On 02/23/2012 09:47 AM, Dag Sverre Seljebotn wrote:
> On 02/23/2012 05:50 AM, Jaakko Luttinen wrote:
>> Hi!
>>
>> I was wondering whether it would be easy/possible/reasonable to have
>> classes for arrays that have special structure in order to use less
>> memory and speed up some computations?
>>
>> For instance:
>> - symmetric matrix could be stored in almost half the memory required by
>> a non-symmetric matrix
>> - diagonal matrix only needs to store the diagonal vector
>> - Toeplitz matrix only needs to store one or two vectors
>> - sparse matrix only needs to store non-zero elements (some
>> implementations in scipy.sparse)
>> - and so on
>>
>> If such classes were implemented, it would be nice if they worked with
>> numpy functions (dot, diag, ...) and operations (+, *, +=, ...) easily.
>>
>> I believe this has been discussed before but google didn't help a lot..
>
> I'm currently working on a library for this.

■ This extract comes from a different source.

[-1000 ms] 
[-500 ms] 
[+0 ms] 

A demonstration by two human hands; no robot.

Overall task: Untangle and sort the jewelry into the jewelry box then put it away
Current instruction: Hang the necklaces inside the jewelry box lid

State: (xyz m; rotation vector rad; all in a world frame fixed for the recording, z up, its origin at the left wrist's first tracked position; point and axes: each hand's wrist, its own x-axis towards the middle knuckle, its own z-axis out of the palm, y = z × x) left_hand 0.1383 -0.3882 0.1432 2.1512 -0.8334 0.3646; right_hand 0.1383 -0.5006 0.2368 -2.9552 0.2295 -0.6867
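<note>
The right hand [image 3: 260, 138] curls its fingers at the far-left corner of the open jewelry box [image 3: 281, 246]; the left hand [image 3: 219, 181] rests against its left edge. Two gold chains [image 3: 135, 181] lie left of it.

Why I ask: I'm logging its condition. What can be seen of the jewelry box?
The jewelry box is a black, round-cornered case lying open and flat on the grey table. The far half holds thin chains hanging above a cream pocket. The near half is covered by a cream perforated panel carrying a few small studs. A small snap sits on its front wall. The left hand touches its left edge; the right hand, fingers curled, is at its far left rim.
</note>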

The catch is that that I'm
> doing it as a work project, not a hobby project -- so only the features
> I strictly need for my PhD thesis really gets priority. That means that
> it will only really be developed for use on clusters/MPI, not so much
> for single-node LAPACK.
>
> I'd love to pair up with someone who could make sure the library is more
> generally useful, which is my real goal (if I ever get spare time
> again...).
>
> The general idea of my approach is to have lazily evaluated expressions:
>
> A = # ... diagonal matrix
> B = # ... dense matrix
>
> L = (give(A) + give(B)).cholesky() # only "symbolic"!

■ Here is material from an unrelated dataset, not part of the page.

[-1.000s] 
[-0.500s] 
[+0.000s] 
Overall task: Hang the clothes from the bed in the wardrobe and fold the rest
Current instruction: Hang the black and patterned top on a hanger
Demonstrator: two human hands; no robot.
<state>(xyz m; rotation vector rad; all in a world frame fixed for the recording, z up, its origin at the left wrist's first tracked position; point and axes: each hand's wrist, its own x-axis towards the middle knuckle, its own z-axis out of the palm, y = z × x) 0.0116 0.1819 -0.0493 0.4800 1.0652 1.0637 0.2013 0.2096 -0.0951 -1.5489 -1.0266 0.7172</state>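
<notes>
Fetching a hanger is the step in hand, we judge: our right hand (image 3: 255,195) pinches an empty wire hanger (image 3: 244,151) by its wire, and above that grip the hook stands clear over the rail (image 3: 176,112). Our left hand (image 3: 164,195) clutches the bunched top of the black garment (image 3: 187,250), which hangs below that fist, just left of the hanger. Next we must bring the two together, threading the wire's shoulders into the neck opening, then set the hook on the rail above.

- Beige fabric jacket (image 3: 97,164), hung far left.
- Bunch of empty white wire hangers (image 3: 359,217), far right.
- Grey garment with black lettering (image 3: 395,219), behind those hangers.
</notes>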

> # give means: overwrite if you want to
>
> explain(L) # prints what it will do if it computes L
> L = compute(L) # does the computation
>
> What the code above would do is:
>
> - First, determine that the fastest way of doing + is to take the
> elements in A and += them inplace to the diagonal in B
> - Then, do the Cholesky in

Sorry: Then, do the Cholesky inplace in the buffer of B, and use that for L.

Dag

>
> Note that if you change the types of. The goal is to facilitate writing
> general code which doesn't know the types of the matrices, yet still
> string together the optimal chain of calls. This requires waiting with
> evaluation until an explicit compute call (which essentially does a
> "compilation").
>
> Adding matrix types and operations is done through pattern matching.

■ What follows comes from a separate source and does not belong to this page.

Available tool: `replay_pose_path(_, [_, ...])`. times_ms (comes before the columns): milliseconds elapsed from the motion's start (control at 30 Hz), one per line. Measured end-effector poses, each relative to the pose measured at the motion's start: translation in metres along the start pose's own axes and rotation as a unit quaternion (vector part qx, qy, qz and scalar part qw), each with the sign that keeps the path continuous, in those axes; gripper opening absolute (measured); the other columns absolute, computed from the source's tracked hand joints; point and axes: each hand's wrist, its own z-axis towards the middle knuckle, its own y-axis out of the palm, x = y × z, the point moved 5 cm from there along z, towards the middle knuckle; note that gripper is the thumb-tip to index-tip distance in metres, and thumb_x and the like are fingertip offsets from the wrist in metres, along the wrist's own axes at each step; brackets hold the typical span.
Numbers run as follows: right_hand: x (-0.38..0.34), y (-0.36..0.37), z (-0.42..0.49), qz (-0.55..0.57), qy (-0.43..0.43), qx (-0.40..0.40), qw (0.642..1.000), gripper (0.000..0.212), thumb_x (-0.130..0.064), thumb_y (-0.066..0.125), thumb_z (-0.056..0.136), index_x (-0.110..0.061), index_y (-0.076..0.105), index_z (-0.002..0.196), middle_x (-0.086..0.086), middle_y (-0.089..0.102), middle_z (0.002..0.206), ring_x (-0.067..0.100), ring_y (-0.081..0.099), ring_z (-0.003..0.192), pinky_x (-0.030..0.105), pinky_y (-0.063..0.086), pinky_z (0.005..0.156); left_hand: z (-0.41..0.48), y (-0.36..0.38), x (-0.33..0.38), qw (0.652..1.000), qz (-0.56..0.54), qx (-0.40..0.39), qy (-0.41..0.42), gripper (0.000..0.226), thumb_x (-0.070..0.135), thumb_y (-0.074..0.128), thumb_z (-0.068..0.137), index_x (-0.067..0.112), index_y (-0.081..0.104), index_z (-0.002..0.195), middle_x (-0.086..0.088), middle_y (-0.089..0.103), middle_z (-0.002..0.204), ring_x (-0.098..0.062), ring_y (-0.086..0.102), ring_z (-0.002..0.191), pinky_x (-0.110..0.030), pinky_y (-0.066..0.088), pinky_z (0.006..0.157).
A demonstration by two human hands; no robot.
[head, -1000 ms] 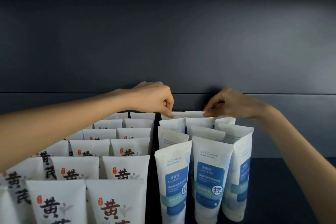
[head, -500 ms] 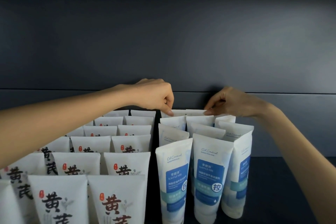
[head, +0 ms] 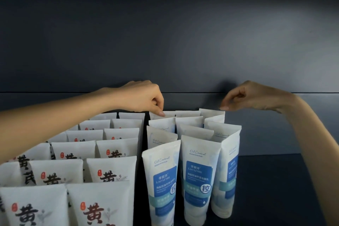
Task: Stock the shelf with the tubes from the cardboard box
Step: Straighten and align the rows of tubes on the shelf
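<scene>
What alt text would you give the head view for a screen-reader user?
Two bare hands reach to the back row of blue-labelled tubes standing on a dark shelf: the left hand pinches the back-left tube at its top edge, the right hand, fingers curled, touches the back-right tube at its top corner. Rows of white tubes with black characters stand to their left.
</scene>
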Motion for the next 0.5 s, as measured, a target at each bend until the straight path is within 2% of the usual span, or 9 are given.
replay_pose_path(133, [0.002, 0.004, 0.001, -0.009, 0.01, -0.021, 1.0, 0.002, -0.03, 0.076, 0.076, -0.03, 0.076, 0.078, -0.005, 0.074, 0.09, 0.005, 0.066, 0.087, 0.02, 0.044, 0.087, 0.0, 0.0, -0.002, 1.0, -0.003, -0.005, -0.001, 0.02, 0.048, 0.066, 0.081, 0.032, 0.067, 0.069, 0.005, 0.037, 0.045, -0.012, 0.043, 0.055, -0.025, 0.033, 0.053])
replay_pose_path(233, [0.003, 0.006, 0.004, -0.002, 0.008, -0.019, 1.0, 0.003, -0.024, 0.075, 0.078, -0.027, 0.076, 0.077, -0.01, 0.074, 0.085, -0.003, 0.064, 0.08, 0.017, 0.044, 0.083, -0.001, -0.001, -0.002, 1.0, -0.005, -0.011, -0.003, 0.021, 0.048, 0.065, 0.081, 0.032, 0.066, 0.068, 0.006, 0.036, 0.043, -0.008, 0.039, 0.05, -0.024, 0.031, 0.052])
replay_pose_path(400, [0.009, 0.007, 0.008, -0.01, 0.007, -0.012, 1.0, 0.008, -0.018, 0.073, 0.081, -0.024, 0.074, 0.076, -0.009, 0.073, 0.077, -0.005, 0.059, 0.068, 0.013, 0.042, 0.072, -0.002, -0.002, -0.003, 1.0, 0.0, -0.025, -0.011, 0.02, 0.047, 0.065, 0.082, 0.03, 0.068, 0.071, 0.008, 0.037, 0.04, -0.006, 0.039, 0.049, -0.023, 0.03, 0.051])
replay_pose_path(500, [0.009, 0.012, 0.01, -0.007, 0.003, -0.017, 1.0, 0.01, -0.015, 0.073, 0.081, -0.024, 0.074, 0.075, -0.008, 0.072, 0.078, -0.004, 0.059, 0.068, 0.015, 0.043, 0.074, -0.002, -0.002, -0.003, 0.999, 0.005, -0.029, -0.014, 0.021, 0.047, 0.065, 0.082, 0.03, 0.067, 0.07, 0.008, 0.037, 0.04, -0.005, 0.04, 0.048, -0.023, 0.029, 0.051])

> This one can provide code like this to provide optimized code for wierd
> special cases:
>
> @computation(RowMajorDense + ColMajorDense, RowMajorDense)
> def add(a, b):
> # provide an optimized case for row-major + col-major, resulting
> # in row-major
>
> @cost(add)
> def add_cost(a, b):
> # provide estimate for cost of the above routine
>
> The compiler looks at all the provided @computation and should
> determines the cheapest path.
>
> My code is at https://github.com/dagss/oomatrix, but I certainly haven't
> done anything yet to make the codebase useful to anyone but me, so you
> probably shouldn't look at it, but rather ask me here.